As notification methods, no real processing should occur in the callback scripts. IBM Storage Scale RAID callbacks should not be installed for synchronous execution; the default of asynchronous callback execution should be used in all cases. Synchronous or complicated processing within a callback might delay GPFS daemon execution pathways and cause unexpected and undesired results, including loss of file system availability.
- preRGTakeover
- The preRGTakeover callback
is invoked on a recovery group server prior to attempting to open
and serve recovery groups. The rgName parameter
may be passed into the callback as the keyword value _ALL_,
indicating that the recovery group server is about to open multiple
recovery groups; this is typically at server startup, and the parameter rgCount will
be equal to the number of recovery groups being processed. Additionally,
the callback will be invoked with the rgName of
each individual recovery group and an rgCount of
1 whenever the server checks to determine whether it should open and
serve recovery group rgName.
The following parameters are available to this callback: %myNode, %rgName, %rgErr, %rgCount, and %rgReason.
- postRGTakeover
- The postRGTakeover callback
is invoked on a recovery group server after it has checked, attempted,
or begun to serve a recovery group. If multiple recovery groups have
been taken over, the callback will be invoked with rgName keyword _ALL_ and
an rgCount equal to the total number of
involved recovery groups. The callback will also be triggered for
each individual recovery group.
The following parameters are available to this callback: %myNode, %rgName, %rgErr, %rgCount, and %rgReason.
- preRGRelinquish
- The preRGRelinquish callback
is invoked on a recovery group server prior to relinquishing service
of recovery groups. The rgName parameter
may be passed into the callback as the keyword value _ALL_,
indicating that the recovery group server is about to relinquish service
for all recovery groups it is serving; the rgCount parameter
will be equal to the number of recovery groups being relinquished.
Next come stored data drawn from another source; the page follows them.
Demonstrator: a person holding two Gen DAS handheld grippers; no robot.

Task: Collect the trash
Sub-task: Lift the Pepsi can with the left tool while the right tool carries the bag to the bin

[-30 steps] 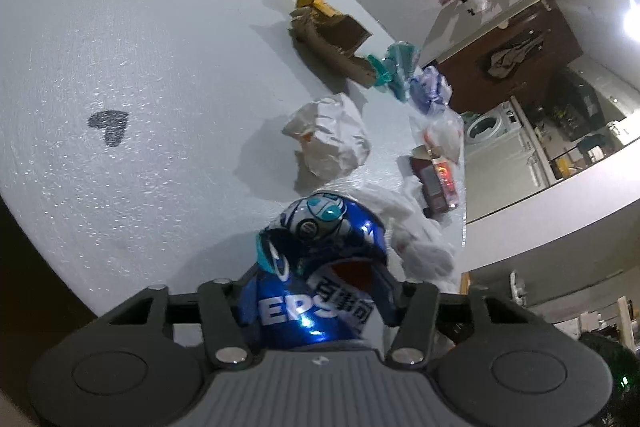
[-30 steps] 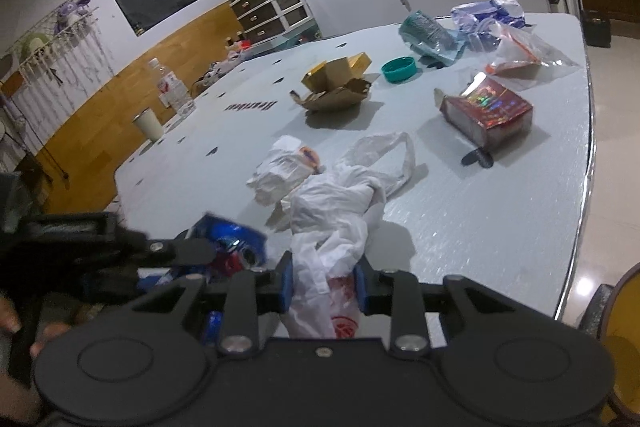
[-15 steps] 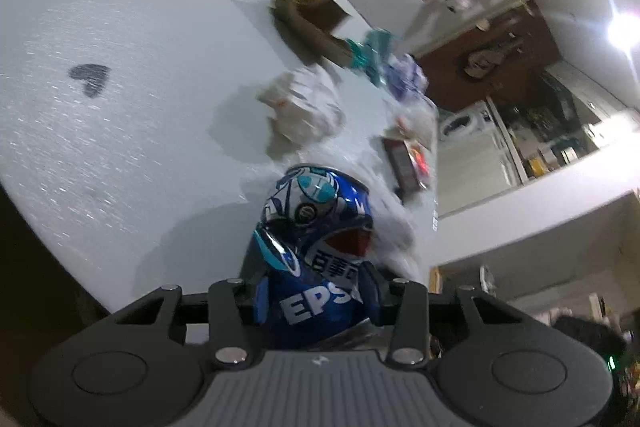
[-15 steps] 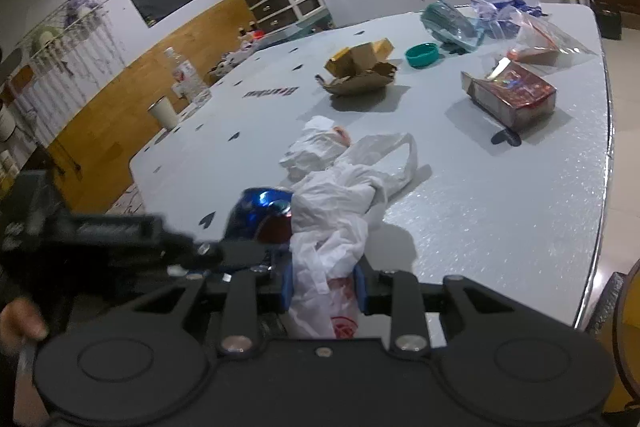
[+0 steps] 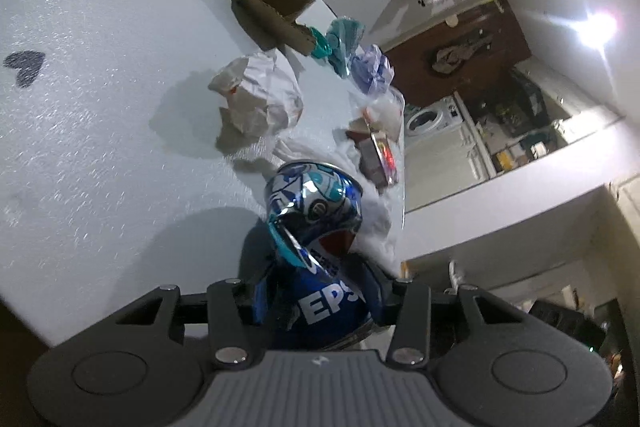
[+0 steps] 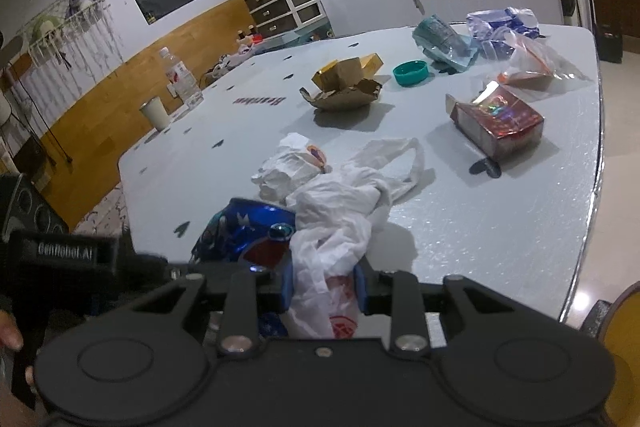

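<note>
Blue and crumpled, a Pepsi can (image 5: 316,251) sits between the fingers of the left gripper (image 5: 316,301), whose jaws are opening slightly while both pads still touch the can's sides. Compared with a second ago, the can has come closer to the white plastic bag (image 6: 340,219) and now lies right against its bunched folds, low over the table (image 6: 500,227).

The right gripper (image 6: 322,291) has not moved: its blue pads are closed narrowly on the bag's lower end, where a red print shows.

On the pale grey table, dotted with small black hearts, more trash is spread out: a crumpled paper wrapper (image 6: 292,163) just beyond the bag, a torn cardboard box (image 6: 344,87), a teal lid (image 6: 411,72), a red shiny carton (image 6: 496,121), and clear and blue plastic bags (image 6: 516,43) at the far edge. Behind stand a white wall, wood panelling and a chest of drawers (image 6: 284,3).
</note>
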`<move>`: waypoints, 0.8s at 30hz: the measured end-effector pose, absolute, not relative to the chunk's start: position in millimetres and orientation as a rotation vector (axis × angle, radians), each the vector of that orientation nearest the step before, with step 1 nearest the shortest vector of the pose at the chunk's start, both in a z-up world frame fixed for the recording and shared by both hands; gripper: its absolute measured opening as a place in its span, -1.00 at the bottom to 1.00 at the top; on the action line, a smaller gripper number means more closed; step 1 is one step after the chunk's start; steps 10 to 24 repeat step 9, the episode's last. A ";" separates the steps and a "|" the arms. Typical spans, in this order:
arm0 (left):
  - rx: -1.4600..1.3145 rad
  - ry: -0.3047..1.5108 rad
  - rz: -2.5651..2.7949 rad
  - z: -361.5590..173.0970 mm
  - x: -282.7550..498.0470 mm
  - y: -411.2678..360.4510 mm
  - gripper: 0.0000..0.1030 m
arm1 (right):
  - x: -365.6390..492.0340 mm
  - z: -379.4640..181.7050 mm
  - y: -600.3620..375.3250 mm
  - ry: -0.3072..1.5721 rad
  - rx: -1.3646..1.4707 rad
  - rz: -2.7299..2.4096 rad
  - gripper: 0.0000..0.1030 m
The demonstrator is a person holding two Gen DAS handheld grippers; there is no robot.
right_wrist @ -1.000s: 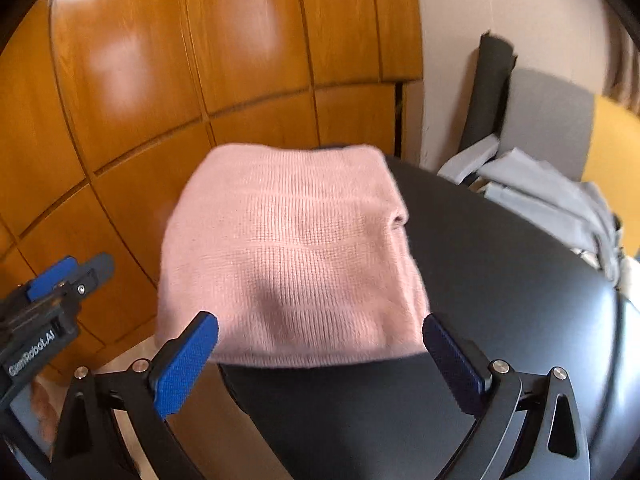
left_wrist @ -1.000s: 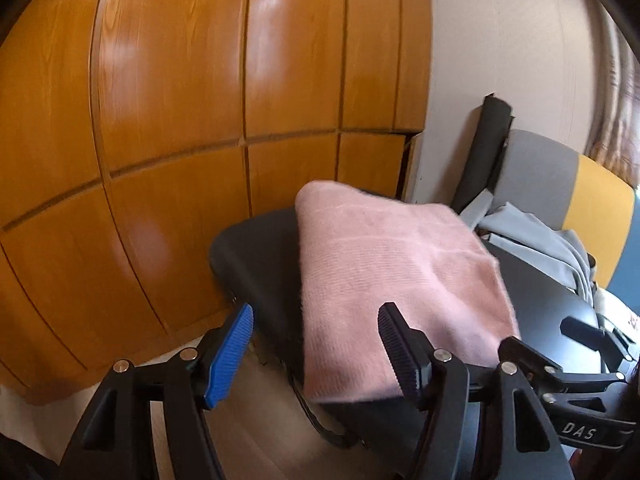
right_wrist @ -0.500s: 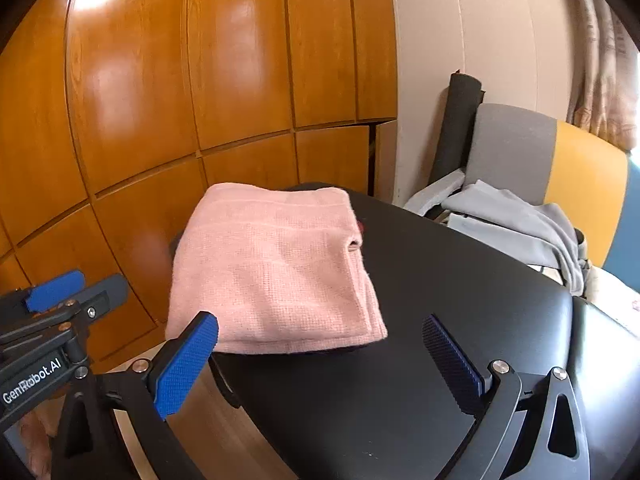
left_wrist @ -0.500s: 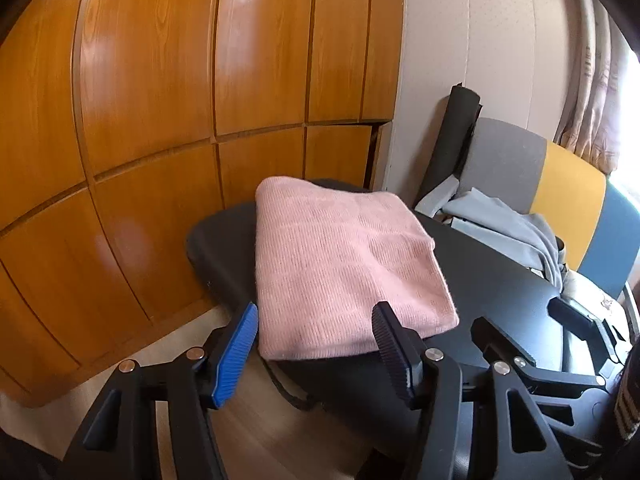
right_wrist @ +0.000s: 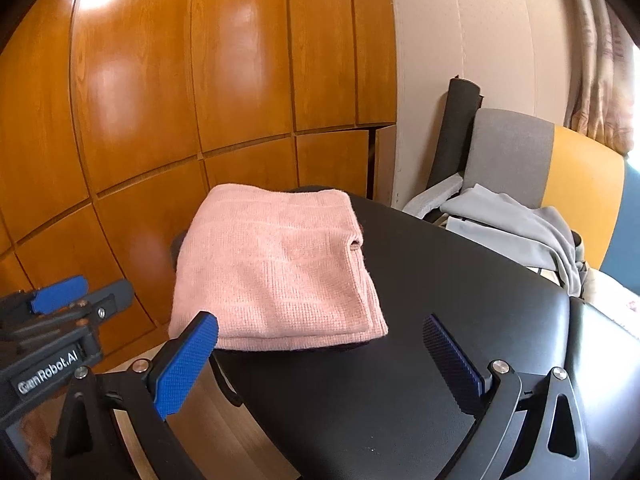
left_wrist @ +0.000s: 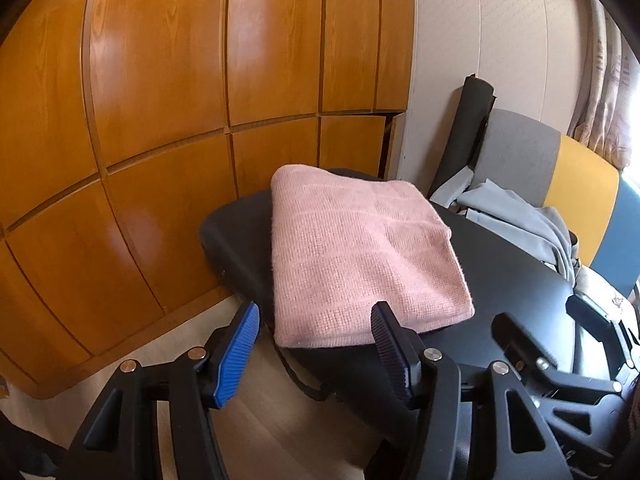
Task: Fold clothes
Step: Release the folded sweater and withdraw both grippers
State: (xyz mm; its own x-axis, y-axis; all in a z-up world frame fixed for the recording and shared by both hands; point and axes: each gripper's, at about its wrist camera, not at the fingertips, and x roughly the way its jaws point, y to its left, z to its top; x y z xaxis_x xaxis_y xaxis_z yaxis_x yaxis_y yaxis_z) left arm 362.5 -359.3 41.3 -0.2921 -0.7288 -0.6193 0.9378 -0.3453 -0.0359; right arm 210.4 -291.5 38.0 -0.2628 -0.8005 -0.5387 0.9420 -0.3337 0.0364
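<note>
Both grippers, left gripper [left_wrist: 316,344] and right gripper [right_wrist: 320,354], had black frames, silver screws and ribbed blue pads [right_wrist: 186,366]; one bore "GenRobot.AI" lettering.

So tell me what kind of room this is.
Most likely a bedroom or living room at home. Glossy wooden wardrobe doors fill one wall, a curtain hangs at a window, and a folded pink garment lies on a black surface beside a chair draped with grey clothes.

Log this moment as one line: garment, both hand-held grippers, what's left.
pink garment: folded, on black surface | left hand-held gripper: open, empty | right hand-held gripper: open, empty | grey clothes: unfolded, on chair
</note>
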 end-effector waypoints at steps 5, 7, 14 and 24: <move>0.619 0.473 -1.855 36.8 361.8 -357.2 -0.02 | 206.8 36.3 -288.9 0.341 0.574 -1.847 1.00; 0.618 0.455 -1.856 36.3 361.2 -355.3 -0.05 | 205.1 34.2 -288.2 0.340 0.581 -1.849 1.00; 0.625 0.454 -1.857 35.4 360.8 -354.2 -0.05 | 203.0 32.0 -287.6 0.338 0.591 -1.850 1.00; 0.625 0.454 -1.857 35.4 360.8 -354.2 -0.05 | 203.0 32.0 -287.6 0.338 0.591 -1.850 1.00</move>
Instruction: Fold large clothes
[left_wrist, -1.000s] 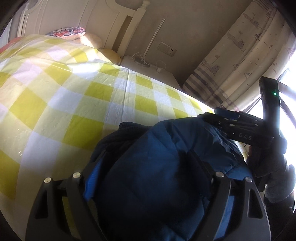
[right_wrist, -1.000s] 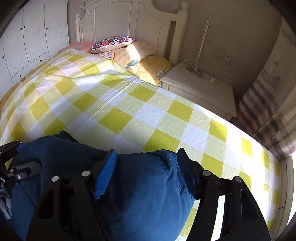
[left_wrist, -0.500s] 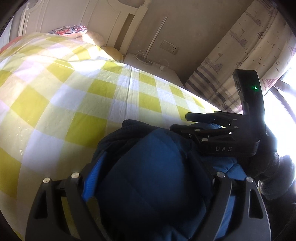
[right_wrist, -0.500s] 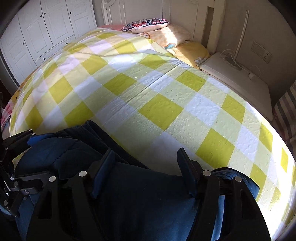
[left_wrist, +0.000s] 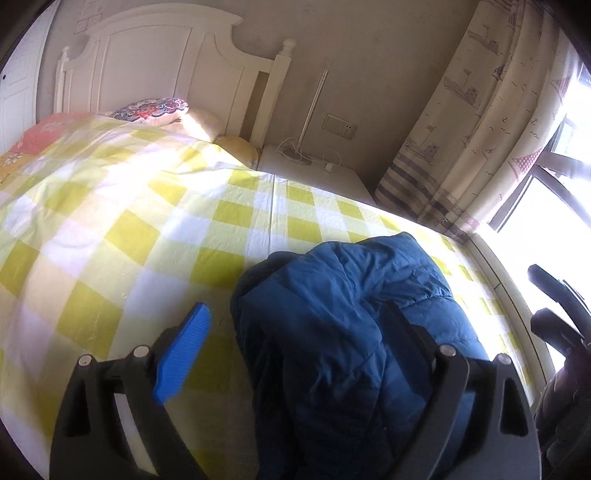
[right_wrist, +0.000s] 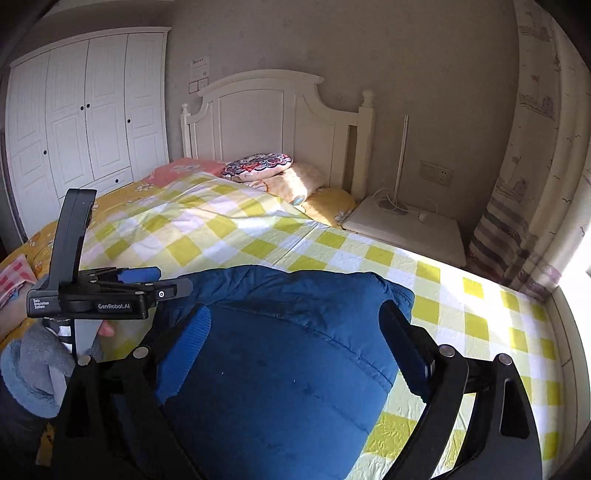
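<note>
A blue padded jacket (left_wrist: 332, 314) lies bundled on the yellow-checked bedspread (left_wrist: 147, 229), near the bed's window side. My left gripper (left_wrist: 295, 343) hangs over it with its jaws opening. Its blue left pad (left_wrist: 181, 354) stands clear over the bedspread, and its right finger (left_wrist: 406, 332) is above the jacket. In the right wrist view the jacket (right_wrist: 288, 369) fills the space between my right gripper's (right_wrist: 295, 343) opening jaws, and neither pad squeezes it. The left gripper (right_wrist: 173, 280) shows side-on at the jacket's left edge. The right gripper (left_wrist: 543, 299) is a dark shape at the far right.
A white headboard (right_wrist: 266, 122) and several pillows (right_wrist: 258, 166) are at the far end of the bed. A white nightstand (right_wrist: 406, 229) with a thin lamp pole and cable stands beside it. A patterned curtain (left_wrist: 480, 129) and a bright window are on the right, and a white wardrobe (right_wrist: 85, 110) is on the left.
Both grippers have widened and pulled back and up from the jacket, which stays on the bed. The right gripper has swung off the jacket to the right edge of the left wrist view.
</note>
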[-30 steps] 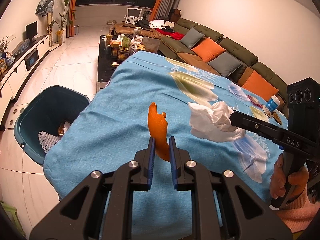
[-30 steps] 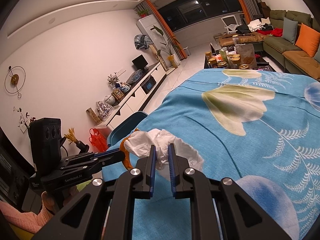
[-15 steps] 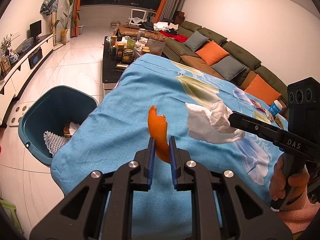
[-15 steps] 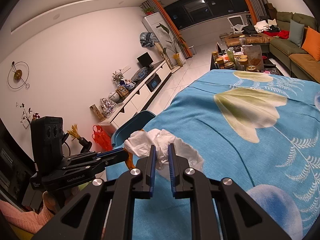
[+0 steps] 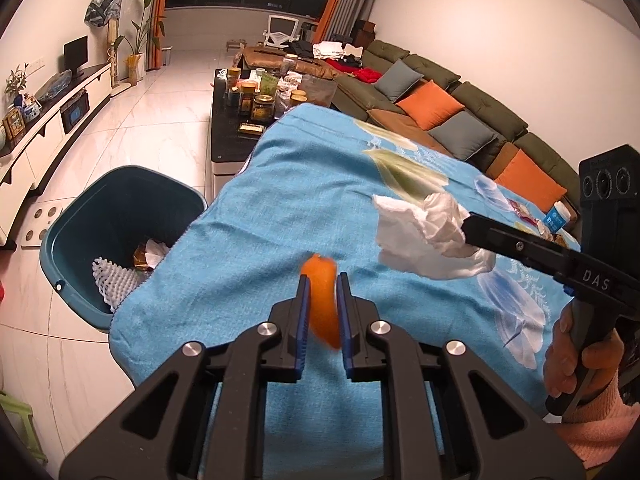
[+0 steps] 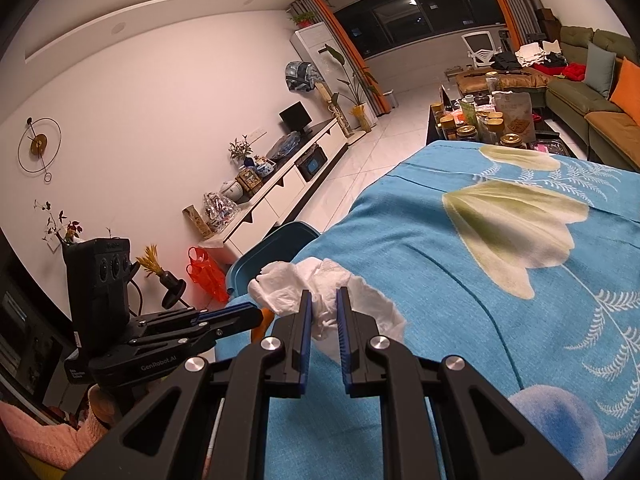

Additionally, the callback will be invoked with the rgName of
each individual recovery group and an rgCount of
1 whenever the server relinquishes serving recovery group rgName.
The following parameters are available to this callback: %myNode, %rgName, %rgErr, %rgCount, and %rgReason.
- postRGRelinquish
- The postRGRelinquish callback
is invoked on a recovery group server after it has relinquished serving
recovery groups. If multiple recovery groups have been relinquished,
the callback will be invoked with rgName keyword _ALL_ and
an rgCount equal to the total number of
involved recovery groups. The callback will also be triggered for
each individual recovery group.
The following parameters are available to this callback: %myNode, %rgName, %rgErr, %rgCount, and %rgReason.
- rgOpenFailed
- The rgOpenFailed callback
will be invoked on a recovery group server when it fails to open a
recovery group that it is attempting to serve. This may be due to
loss of connectivity to some or all of the disks in the recovery group;
the rgReason string will indicate why the
recovery group could not be opened.
The following parameters are available to this callback: %myNode, %rgName, %rgErr, and %rgReason.
- rgPanic
- The rgPanic callback
will be invoked on a recovery group server when it is no longer able
to continue serving a recovery group. This may be due to loss of connectivity
to some or all of the disks in the recovery group; the rgReason string
will indicate why the recovery group can no longer be served.
The following parameters are available to this callback: %myNode, %rgName, %rgErr, and %rgReason.
- pdFailed
- The pdFailed callback
is generated whenever a pdisk in a recovery group is marked as dead, missing, failed,
or readonly.
The following parameters are available to this callback: %myNode, %rgName, %daName, %pdName, %pdLocation, %pdFru, %pdWwn, and %pdState.
- pdRecovered
- The pdRecovered callback
is generated whenever a missing pdisk is rediscovered.
The following parameters are available to this callback: %myNode, %rgName, %daName, %pdName, %pdLocation, %pdFru, and %pdWwn.
- pdReplacePdisk
- The pdReplacePdisk callback
is generated whenever a pdisk is marked for replacement according
to the replace threshold setting of the declustered array in which
it resides.
The following parameters are available to this callback: %myNode, %rgName, %daName, %pdName, %pdLocation, %pdFru, %pdWwn, %pdState, and %pdPriority.
- pdPathDown
- The pdPathDown callback
is generated whenever one of the block device paths to a pdisk disappears
or becomes inoperative. The occurrence of this event can indicate
connectivity problems with the JBOD array in which the pdisk resides.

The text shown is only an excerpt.